Two little Boston Terrier girls bring their Momo & Mr.Momo to Paris for a long stay. These are the tales of their very fine adventures.
Vive Le Bread!
If there was a way to stuff my suitcase with bread, I would leave all the smelly clothes here and just bring the bread. Sad to say, it would never make it even with all the careful handling by the airlines..... So, although there is fine bread at home, Momo is terribly sad to leave the bread behind. So are the L&P since they have learned to love the bread.
There are some things to learn about bread here that was perhaps just new to us. First, the French work to make the inside of their bread the tasty tasty part. The crust is important, but in a way that is supposed to protect that fantastic yummy inside.
When we first arrived we found bread that came in a variety of colors. Turns out that the pale bread is not stuff you take home and finish - it holds the stuff for baked sandwiches. That is why it looks so darn pale. Momo can tell you without a doubt that you don't want that bread. It is pretty much tasteless even with fillings and being baked. You can also buy bread with a variety of crust colors on purpose. Everyone has a preference. However, you can always count on the inside to always be tasty no matter what color you enjoy. All except that pale thing.

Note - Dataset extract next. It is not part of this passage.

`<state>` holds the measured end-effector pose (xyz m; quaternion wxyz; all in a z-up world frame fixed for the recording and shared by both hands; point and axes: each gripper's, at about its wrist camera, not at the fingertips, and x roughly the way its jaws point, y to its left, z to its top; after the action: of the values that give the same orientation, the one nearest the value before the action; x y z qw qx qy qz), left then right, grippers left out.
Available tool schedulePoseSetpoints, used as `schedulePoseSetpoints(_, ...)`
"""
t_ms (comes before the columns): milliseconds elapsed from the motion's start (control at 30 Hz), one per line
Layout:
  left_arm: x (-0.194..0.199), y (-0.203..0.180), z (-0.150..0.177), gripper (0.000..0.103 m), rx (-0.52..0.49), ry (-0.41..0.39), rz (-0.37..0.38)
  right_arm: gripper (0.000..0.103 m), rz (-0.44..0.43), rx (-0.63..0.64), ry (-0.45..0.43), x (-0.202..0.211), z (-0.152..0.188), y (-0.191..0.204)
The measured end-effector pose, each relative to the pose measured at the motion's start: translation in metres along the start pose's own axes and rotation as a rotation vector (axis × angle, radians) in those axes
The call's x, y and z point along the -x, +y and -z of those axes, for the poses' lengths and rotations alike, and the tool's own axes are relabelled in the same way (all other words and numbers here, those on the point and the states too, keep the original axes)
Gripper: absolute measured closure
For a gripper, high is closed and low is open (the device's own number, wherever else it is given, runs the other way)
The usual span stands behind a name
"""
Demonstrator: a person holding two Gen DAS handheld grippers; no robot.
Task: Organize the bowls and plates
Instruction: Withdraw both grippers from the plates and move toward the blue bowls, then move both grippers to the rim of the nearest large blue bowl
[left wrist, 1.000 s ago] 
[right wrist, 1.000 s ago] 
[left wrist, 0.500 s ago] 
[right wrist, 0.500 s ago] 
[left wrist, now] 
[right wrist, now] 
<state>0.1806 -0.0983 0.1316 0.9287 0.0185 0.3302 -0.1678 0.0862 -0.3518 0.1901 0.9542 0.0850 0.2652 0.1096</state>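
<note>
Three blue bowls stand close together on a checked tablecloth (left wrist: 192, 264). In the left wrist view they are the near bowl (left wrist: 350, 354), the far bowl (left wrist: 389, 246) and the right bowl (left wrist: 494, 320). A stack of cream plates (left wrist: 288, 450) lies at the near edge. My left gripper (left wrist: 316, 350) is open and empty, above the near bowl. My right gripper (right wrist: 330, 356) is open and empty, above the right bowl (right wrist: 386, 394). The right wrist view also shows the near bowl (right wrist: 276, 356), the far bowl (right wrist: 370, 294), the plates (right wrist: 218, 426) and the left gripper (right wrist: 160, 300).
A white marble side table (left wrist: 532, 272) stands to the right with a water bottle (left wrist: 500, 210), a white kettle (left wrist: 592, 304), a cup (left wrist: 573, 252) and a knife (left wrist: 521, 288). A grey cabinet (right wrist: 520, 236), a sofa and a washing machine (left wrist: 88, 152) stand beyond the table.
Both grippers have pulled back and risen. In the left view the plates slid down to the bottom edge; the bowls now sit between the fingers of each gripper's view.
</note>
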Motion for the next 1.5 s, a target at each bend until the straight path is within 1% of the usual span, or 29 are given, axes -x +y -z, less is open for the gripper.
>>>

You do however, in Momo's opinion, want the nicely golden slightly crispy crust like the ones in the picture. Now that is a baguette. You can see people carrying those down the street all day long. Single ones, groups of baguettes and none stuffed in paper. One just buys the baguette and off you go. Momo has to hand it to them - with all the baguettes marching to and fro across the city each day and on the Metro, she has never seen one person take a bite. Now that takes willpower.
Then there are the artisan bread folks like at Lafayette Gourmet (like Eric Kayser - Momo thought that name was funny - Kayser/Kaiser is a bread, isn't it?) who sell all kinds of bread that pretty much look the same, but are supposed to be slightly different from one another. Momo thinks bread has gotten too complicated. A simple French baguette is what you need. Just rip the bread and enjoy. No butter, no oil needed.
In Chamonix, so close to Italy, the influences of Italy are apparent. The bread is crustier, crunchier and more thick with crust on the outside - still light on the inside, but with more body. That bread is very very tasty. Even Mr. Momo ate bread. L&P ate bread. None of us could help it. And in Chamonix, the bread came with butter unlike any other butter we have ever encountered. Sure it was European butter which is far more rich than American butter, but this was even better. They served enough with each bread basket to bake two cakes, but it just skated right onto the bread and soon was reduced to a tiny lump. Thank goodness for lots of good red wine, because that butter is so not low fat.
Even if you have access to the best bread makers this is one place to not miss out on the bread.
Momo is still very sad that the bread has to stay here. L&P are particularly sad that the croissants must stay here. Mr. Momo undoubtedly is relieved that the bread is staying here. Bread gets a 10 squared from all of us. Long live French bread!